PROVIDED DATA =
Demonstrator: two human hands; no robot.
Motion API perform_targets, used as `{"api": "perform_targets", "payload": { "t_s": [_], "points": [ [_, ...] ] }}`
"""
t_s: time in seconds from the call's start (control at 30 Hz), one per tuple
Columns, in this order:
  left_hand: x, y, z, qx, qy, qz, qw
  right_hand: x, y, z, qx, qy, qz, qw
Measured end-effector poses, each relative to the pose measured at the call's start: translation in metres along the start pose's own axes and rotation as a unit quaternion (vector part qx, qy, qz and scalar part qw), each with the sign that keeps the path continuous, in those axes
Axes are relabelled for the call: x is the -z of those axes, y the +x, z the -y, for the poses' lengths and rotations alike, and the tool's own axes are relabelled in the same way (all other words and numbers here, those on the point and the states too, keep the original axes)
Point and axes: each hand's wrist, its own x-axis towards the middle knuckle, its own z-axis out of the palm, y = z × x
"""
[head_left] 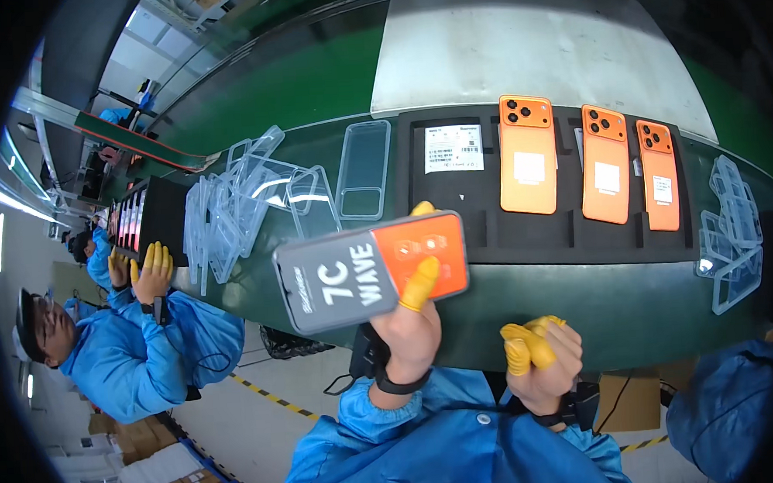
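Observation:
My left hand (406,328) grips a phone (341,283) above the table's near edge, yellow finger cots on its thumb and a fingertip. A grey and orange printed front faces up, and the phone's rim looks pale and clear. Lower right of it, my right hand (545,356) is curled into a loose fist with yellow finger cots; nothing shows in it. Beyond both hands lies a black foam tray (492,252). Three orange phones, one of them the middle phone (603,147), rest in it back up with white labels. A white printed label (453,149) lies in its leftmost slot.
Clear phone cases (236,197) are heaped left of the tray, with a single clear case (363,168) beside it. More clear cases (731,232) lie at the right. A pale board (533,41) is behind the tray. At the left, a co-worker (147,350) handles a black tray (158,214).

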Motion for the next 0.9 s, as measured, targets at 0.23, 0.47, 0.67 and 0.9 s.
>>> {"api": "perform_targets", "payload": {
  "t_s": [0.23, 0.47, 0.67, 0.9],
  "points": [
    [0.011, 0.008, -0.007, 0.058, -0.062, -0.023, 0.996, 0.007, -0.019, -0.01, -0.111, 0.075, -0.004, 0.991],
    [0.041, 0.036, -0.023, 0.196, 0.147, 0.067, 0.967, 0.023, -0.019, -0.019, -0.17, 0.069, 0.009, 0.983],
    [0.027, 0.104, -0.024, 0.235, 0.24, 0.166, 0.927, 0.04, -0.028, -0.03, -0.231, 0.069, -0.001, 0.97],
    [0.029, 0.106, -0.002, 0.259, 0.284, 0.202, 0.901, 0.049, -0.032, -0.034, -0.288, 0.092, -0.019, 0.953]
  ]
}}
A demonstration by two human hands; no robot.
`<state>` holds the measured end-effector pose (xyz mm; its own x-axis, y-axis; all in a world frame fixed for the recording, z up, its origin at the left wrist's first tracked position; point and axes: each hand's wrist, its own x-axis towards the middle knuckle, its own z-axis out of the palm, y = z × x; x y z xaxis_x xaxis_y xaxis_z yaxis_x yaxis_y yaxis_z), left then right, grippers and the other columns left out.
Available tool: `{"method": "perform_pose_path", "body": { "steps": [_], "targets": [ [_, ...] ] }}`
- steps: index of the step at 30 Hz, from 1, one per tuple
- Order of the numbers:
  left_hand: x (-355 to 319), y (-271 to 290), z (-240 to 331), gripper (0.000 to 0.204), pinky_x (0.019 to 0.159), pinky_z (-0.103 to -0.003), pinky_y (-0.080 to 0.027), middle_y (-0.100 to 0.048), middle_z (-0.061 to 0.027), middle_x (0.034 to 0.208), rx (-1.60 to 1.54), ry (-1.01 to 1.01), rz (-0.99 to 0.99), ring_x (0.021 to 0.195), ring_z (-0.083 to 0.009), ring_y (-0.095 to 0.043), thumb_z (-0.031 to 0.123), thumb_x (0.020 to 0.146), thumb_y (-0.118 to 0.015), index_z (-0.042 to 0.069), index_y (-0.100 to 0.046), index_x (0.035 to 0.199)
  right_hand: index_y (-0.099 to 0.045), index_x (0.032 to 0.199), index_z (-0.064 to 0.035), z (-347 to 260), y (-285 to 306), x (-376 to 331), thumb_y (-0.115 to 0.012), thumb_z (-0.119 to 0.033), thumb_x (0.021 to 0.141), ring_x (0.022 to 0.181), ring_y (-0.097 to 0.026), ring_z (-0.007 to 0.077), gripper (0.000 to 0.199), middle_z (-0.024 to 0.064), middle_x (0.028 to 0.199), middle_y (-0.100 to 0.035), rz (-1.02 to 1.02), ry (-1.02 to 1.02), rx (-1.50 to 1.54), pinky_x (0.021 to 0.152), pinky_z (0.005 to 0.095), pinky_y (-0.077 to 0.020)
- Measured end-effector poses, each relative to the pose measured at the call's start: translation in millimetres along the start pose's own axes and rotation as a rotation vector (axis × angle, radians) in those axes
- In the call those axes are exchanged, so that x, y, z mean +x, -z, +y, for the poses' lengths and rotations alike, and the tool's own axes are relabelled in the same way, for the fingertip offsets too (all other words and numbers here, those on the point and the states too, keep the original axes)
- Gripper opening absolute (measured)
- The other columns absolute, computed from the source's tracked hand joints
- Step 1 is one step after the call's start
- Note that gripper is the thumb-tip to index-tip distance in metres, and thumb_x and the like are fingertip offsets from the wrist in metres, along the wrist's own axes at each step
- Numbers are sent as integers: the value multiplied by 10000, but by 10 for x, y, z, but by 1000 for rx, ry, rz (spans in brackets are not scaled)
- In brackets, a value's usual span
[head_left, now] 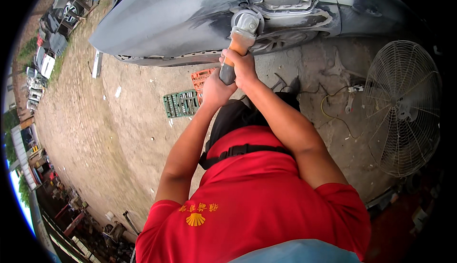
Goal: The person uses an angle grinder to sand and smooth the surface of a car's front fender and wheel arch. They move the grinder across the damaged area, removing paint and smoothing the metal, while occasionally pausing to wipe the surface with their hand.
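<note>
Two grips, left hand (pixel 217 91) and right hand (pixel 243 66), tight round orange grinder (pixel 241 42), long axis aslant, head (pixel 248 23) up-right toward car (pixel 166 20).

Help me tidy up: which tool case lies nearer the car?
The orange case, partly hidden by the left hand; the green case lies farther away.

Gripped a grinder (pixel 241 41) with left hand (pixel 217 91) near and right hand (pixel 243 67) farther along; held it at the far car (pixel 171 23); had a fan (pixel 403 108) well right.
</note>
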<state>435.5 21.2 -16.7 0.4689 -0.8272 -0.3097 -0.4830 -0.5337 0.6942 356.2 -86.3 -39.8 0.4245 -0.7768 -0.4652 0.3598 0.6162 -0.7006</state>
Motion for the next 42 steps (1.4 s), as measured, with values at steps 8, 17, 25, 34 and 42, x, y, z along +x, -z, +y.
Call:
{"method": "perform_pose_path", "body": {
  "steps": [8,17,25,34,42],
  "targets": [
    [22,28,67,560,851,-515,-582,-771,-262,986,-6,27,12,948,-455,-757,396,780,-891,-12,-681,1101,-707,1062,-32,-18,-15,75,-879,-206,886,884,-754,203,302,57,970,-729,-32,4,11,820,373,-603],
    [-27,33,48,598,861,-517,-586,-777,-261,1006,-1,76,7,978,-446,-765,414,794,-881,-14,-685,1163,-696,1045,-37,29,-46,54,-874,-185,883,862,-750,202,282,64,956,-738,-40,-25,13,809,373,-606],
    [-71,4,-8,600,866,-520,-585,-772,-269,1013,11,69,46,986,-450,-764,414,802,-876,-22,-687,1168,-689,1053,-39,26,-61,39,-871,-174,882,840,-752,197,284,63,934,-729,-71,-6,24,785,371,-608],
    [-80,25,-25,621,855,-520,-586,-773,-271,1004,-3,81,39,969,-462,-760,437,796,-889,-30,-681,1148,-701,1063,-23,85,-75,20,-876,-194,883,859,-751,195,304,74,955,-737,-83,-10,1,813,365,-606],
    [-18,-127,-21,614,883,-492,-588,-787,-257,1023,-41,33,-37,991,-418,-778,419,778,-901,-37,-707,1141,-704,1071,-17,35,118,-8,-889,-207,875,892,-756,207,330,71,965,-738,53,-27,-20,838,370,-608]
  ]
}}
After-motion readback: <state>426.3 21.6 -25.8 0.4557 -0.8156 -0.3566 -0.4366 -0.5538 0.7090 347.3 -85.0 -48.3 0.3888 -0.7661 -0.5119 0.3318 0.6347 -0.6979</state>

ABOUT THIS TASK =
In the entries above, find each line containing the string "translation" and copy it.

RESULT =
Measured end-effector poses, each relative to the pose measured at the call's start: translation in metres along the start pose's own axes and rotation as a unit quaternion (vector part qx, qy, qz and scalar part qw), each with the sign that keeps the path continuous, in those axes
- Measured end-effector poses, each relative to the pose measured at the call's start: translation in millimetres along the start pose's own axes and rotation as a rotation vector (axis × angle, radians) in those axes

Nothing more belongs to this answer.